V5.1から移行する場合は、[システム] > [サービス] > [Webサーバ] > [Webサーバ名] > [環境設定]タブより、認証サーバで使用するWebサーバに、4) SSL通信を行うための環境のリストア、または環境の構築で作成したSSL定義を指定してください。認証サーバで使用するWebサーバは、[システム] > [セキュリティ] > [シングル・サインオン] > [認証基盤] > [認証サーバ] > [環境設定]タブ > [詳細設定[表示]]をクリックし、[通信の設定]の[使用しているWebサーバ]より確認できます。
なお、SSL Accelerator 7117などのSSLアクセラレータ、またはInterstage Security Directorと連携し、利用者の証明書が失効されているかの確認を行わない場合にはSSL定義の指定は不要です。
業務サーバを非SSL(http)通信で運用している場合は、[業務システムとの通信の設定]の[HTTP通信]に“許可する”を選択します。
SSL Accelerator 7117などのSSLアクセラレータ、またはInterstage Security Directorと連携し、証明書認証を行う場合には[証明書認証の動作]の[ユーザ証明書を獲得するHTTPヘッダ名]にユーザ証明書を獲得するHTTPヘッダ名を指定してください。
[適用]ボタンをクリックします。
業務サーバの保護リソースへのアクセスは、Interstage シングル・サインオンにより制御されますが、業務サーバを非SSL(http)通信で運用している場合、ネットワークから保護リソースが盗聴される危険性があります。業務サーバをSSL(https)通信で運用することにより通信内容を暗号化し、盗聴から守ることができます。業務サーバはSSL(https)通信で運用することを強く推奨します。
また、より安全に運用していただくために、すべての業務サーバをSSL(https)通信で運用している場合には、以下の設定をすることにより、非SSL(http)通信で運用している業務サーバからのアクセスを禁止できます。
[システム] > [セキュリティ] > [シングル・サインオン] > [認証基盤] > [認証サーバ] > [環境設定]タブを選択し、[詳細設定[表示]]をクリックします。
[業務システムとの通信の設定]の[HTTP通信]に“許可しない”を選択します。
[適用]ボタンをクリックします。
本バージョン・レベルでは、セキュリティ上、Webブラウザに表示する一部のメッセージを「ユーザ名、またはパスワードが正しくありません。

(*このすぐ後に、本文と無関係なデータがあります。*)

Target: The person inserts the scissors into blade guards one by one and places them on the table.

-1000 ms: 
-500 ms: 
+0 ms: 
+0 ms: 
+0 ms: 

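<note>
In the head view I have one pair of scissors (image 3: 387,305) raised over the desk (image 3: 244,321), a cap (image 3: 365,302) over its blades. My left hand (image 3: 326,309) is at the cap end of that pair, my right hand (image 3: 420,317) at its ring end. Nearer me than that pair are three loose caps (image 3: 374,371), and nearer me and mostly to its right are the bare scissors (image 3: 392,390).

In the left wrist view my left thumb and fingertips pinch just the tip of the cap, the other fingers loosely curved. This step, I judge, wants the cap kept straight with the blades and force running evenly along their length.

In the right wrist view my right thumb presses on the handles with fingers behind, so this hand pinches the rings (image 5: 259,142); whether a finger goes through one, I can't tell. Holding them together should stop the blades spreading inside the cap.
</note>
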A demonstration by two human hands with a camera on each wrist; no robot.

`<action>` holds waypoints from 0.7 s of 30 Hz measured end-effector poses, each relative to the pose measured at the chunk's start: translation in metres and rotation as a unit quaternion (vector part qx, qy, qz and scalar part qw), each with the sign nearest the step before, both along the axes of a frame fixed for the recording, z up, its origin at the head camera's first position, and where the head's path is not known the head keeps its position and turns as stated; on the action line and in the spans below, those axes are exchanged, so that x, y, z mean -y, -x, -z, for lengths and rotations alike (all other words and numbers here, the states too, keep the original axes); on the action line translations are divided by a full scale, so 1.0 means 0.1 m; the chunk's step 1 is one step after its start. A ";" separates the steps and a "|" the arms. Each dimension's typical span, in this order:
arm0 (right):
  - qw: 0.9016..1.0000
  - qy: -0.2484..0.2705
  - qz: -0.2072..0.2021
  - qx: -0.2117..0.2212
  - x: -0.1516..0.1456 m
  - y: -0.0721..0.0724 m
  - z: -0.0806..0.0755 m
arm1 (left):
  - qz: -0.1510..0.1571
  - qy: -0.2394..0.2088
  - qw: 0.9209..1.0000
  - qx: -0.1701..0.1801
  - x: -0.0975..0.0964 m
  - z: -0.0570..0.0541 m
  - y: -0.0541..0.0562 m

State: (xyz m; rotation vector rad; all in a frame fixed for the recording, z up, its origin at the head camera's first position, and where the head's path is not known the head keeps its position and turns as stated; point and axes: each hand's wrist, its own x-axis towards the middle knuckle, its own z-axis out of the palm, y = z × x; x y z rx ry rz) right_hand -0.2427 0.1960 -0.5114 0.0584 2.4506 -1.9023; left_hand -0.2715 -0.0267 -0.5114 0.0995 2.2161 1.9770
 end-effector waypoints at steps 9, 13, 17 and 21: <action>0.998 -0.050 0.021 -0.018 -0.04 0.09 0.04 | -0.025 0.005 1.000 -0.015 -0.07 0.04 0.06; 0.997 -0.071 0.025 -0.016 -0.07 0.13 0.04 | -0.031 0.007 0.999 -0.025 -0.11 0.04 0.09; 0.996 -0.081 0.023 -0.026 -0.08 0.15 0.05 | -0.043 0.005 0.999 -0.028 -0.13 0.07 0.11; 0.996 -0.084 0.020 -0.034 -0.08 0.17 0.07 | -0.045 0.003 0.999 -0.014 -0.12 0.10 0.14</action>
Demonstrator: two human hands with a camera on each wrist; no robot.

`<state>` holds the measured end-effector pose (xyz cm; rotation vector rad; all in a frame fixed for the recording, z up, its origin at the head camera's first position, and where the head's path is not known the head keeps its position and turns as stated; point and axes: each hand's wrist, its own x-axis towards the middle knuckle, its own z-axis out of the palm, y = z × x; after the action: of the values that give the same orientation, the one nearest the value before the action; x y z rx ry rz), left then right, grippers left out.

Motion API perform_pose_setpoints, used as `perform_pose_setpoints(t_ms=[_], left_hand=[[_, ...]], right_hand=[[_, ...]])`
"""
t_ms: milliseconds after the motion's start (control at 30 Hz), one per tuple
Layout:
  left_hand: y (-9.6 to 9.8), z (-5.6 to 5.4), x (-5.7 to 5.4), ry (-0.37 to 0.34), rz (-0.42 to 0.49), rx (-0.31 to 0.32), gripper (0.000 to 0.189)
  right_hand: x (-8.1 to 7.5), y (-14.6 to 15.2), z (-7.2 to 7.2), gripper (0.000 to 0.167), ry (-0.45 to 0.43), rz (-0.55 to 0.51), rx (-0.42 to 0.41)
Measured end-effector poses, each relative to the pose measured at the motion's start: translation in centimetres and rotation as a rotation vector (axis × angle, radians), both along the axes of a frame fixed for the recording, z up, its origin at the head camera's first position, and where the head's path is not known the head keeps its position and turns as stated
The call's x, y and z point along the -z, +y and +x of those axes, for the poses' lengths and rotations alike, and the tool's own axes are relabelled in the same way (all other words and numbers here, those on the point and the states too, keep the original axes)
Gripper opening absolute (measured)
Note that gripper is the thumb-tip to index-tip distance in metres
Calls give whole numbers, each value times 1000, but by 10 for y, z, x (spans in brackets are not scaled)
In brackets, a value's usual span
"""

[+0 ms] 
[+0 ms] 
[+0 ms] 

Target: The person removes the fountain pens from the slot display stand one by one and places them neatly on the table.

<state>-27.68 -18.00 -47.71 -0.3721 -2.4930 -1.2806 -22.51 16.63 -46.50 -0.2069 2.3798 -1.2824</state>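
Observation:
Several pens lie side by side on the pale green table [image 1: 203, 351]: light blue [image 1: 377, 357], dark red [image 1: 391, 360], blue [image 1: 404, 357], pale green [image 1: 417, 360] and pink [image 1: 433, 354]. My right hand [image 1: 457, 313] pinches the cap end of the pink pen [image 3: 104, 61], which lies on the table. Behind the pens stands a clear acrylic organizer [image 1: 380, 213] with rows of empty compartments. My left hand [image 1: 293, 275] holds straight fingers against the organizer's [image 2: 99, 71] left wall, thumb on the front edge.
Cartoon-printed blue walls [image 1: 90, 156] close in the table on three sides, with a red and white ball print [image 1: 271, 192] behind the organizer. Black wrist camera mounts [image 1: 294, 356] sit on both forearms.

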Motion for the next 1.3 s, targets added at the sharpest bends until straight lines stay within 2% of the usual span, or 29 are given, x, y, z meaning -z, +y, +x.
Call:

」に統一しています。今までのメッセージをそのまま表示したい場合は、Interstage管理コンソールを使用して、[システム] > [セキュリティ] > [シングル・サインオン] > [認証基盤] > [認証サーバ] > [環境設定]タブの[詳細設定[表示]]をクリックし、[業務システムとの通信の設定]の[利用者への認証失敗原因の通知]に“通知する”を選択してください。